■ **PROBLEM DESCRIPTION**: Repeat the listing word for word, but skip any pictures.
[PROVIDED DATA]
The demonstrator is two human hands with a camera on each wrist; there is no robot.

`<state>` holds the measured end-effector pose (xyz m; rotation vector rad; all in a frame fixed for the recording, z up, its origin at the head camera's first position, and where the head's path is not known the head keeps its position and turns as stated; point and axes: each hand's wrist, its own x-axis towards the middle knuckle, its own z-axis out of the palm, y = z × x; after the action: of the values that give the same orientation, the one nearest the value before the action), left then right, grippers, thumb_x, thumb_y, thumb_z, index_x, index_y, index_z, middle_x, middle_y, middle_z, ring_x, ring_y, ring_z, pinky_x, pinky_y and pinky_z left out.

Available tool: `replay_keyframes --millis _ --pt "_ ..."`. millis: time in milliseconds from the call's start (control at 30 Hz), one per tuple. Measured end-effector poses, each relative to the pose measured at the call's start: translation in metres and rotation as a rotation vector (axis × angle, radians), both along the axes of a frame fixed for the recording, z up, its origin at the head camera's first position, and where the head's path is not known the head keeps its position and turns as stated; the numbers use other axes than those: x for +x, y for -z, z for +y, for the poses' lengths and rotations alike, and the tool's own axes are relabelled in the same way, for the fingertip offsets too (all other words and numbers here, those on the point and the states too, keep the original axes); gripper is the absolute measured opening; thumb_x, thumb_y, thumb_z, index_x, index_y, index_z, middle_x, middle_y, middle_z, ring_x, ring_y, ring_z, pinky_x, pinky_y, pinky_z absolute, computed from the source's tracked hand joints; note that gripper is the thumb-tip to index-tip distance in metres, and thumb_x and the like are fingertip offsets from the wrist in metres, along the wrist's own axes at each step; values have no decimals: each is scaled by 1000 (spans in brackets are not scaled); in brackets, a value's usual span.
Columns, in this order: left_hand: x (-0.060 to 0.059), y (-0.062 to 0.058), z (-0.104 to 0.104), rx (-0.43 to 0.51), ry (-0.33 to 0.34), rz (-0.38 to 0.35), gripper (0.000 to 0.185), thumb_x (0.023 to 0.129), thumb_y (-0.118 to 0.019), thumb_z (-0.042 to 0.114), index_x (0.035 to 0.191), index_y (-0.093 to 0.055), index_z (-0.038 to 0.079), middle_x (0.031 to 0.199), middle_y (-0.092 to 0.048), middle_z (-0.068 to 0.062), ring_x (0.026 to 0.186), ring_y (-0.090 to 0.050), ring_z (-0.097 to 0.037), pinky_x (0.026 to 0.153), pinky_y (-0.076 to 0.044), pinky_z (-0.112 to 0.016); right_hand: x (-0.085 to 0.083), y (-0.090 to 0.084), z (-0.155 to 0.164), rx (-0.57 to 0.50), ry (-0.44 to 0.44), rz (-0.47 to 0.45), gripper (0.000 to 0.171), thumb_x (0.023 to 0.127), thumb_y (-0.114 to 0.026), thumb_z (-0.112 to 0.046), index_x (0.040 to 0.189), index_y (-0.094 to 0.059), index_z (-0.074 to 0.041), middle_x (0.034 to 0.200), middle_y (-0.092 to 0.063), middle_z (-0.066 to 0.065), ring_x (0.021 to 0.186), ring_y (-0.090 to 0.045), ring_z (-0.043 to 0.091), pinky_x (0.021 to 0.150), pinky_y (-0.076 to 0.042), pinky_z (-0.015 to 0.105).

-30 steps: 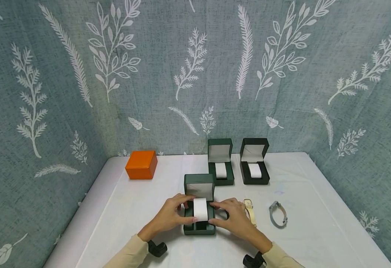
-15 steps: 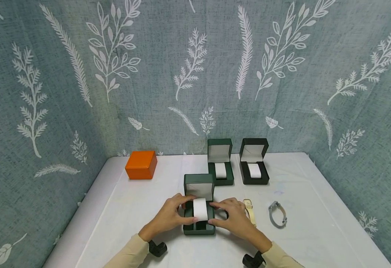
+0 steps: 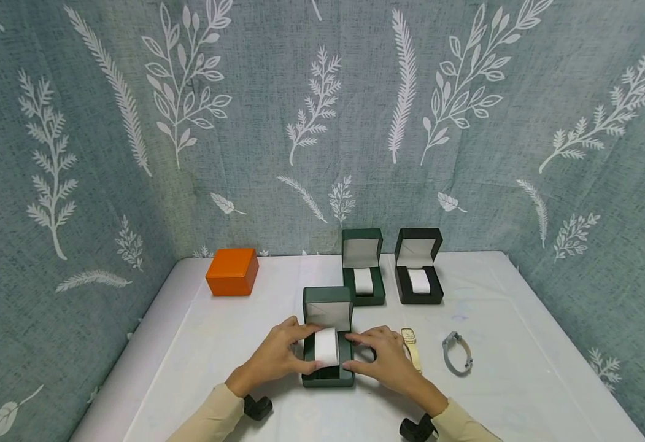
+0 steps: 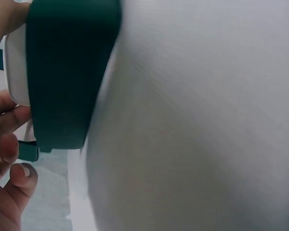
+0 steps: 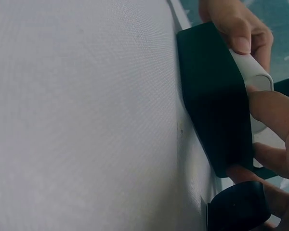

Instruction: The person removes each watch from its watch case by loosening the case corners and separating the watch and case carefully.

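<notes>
An open green watch box point(image 3: 328, 380) stands before me, its lid raised at the back. My left hand point(image 3: 278, 351) pinches the white watch cushion point(image 3: 326, 347) between thumb and fingers, above the box's base. The cushion's far end also shows beyond the box wall in the right wrist view. My right hand point(image 3: 385, 357) holds the box's right side, thumb and fingertips at its rim. A small dark object beside the right palm is mostly hidden, its kind unclear. Just right of that hand lies a gold watch point(image 3: 412, 348), partly covered.
A grey wristwatch point(image 3: 458, 354) lies farther right. Behind stand another open green watch box point(image 3: 378, 288) and an open black watch box point(image 3: 437, 288), each with a white cushion. A closed orange box point(image 3: 232, 272) sits at back left on the white table point(image 3: 178, 362).
My left hand and the white cushion have shifted slightly left, away from my right fingertips. The right hand and the green box stay almost where they were.
</notes>
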<state>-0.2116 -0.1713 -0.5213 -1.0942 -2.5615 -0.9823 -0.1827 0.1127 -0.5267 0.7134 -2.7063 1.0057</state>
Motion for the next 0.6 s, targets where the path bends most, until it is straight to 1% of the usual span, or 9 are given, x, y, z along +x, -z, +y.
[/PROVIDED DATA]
■ **EXERCISE RESULT**:
The demonstrator is two human hands with a camera on each wrist; there is no robot.

`<state>` holds the measured end-effector pose (xyz m; rotation vector rad; all in a frame fixed for the recording, z up, its origin at the head camera's first position, and where the head's path is not known the head keeps its position and turns as stated; point and axes: each hand's wrist, its own x-axis towards the middle knuckle, its own z-axis out of the palm, y = z × x; after the action: of the values that give the same orientation, the one nearest the value before the action), left then right, grippers, thumb_x, thumb_y, thumb_z, index_x, index_y, index_z, middle_x, middle_y, middle_z, ring_x, ring_y, ring_z, pinky_x, pinky_y and pinky_z left out.

Available tool: `replay_keyframes --millis _ --pt "_ ..."`. millis: time in milliseconds from the call's start (control at 30 Hz), one per tuple. Measured end-effector poses, each relative to the pose measured at the call's start: translation in metres and rotation as a rotation vector (axis × angle, radians), both along the axes of a frame fixed for the recording, z up, its origin at the head camera's first position, and where the head's path is not known the head keeps its position and turns as stated; the numbers use other axes than those: x for +x, y for -z, z for +y, for the poses' lengths and rotations alike, and the tool's own axes are relabelled in the same way, for the fingertip offsets too (all other words and numbers here, those on the point and the states too, keep the original axes); gripper is the absolute measured opening; thumb_x, thumb_y, thumb_z, index_x, index_y, index_z, middle_x, middle_y, middle_z, ring_x, ring_y, ring_z, pinky_x, pinky_y, pinky_z absolute, computed from the source's tracked hand joints; note that gripper is the thumb-tip to index-tip distance in metres, and thumb_x and the like are fingertip offsets from the wrist in metres, along the wrist's own axes at each step; values have no decimals: each is scaled by 1000 (spans in brackets are not scaled); in brackets, a value's usual span.
Columns, in this order: left_hand: x (-0.060 to 0.059), y (-0.062 to 0.058), z (-0.104 to 0.104), rx (-0.43 to 0.51), ry (-0.33 to 0.34), rz (-0.38 to 0.35), gripper (0.000 to 0.185), thumb_x (0.023 to 0.129), thumb_y (-0.118 to 0.019), thumb_z (-0.042 to 0.114), index_x (0.035 to 0.191), index_y (-0.093 to 0.055), index_z (-0.038 to 0.079), middle_x (0.031 to 0.199), middle_y (-0.092 to 0.048), middle_z (-0.068 to 0.062), ring_x (0.026 to 0.186), ring_y (-0.090 to 0.050), ring_z (-0.097 to 0.037), pinky_x (0.026 to 0.153), pinky_y (-0.076 to 0.044), pinky_z (-0.112 to 0.016); right_hand: x (-0.085 to 0.083), y (-0.090 to 0.084), z (-0.155 to 0.164), rx (-0.57 to 0.50), ry (-0.44 to 0.44), rz (-0.47 to 0.45), gripper (0.000 to 0.171), thumb_x (0.023 to 0.127), thumb_y (-0.114 to 0.026), thumb_z (-0.112 to 0.046), index_x (0.040 to 0.189), index_y (-0.094 to 0.059), index_z (-0.074 to 0.041), middle_x (0.034 to 0.200), middle_y (-0.092 to 0.063), middle_z (-0.066 to 0.065), ring_x (0.021 to 0.186), ring_y (-0.090 to 0.045), ring_z (-0.043 to 0.091), pinky_x (0.021 to 0.150), pinky_y (-0.076 to 0.042), pinky_z (-0.015 to 0.105).

-30 steps: 
-15 steps: 
+0 steps: 
+0 steps: 
+0 steps: 

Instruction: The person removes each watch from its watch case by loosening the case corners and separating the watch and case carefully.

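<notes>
An open green watch box point(image 3: 328, 380) stands before me, its lid raised at the back. My left hand point(image 3: 278, 351) pinches the white watch cushion point(image 3: 326, 347) between thumb and fingers, above the box's base. The cushion's far end also shows beyond the box wall in the right wrist view. My right hand point(image 3: 385, 357) holds the box's right side, thumb and fingertips at its rim. A small dark object beside the right palm is mostly hidden, its kind unclear. Just right of that hand lies a gold watch point(image 3: 412, 348), partly covered.
A grey wristwatch point(image 3: 458, 354) lies farther right. Behind stand another open green watch box point(image 3: 378, 288) and an open black watch box point(image 3: 437, 288), each with a white cushion. A closed orange box point(image 3: 232, 272) sits at back left on the white table point(image 3: 178, 362).
My left hand and the white cushion have shifted slightly left, away from my right fingertips. The right hand and the green box stay almost where they were.
</notes>
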<state>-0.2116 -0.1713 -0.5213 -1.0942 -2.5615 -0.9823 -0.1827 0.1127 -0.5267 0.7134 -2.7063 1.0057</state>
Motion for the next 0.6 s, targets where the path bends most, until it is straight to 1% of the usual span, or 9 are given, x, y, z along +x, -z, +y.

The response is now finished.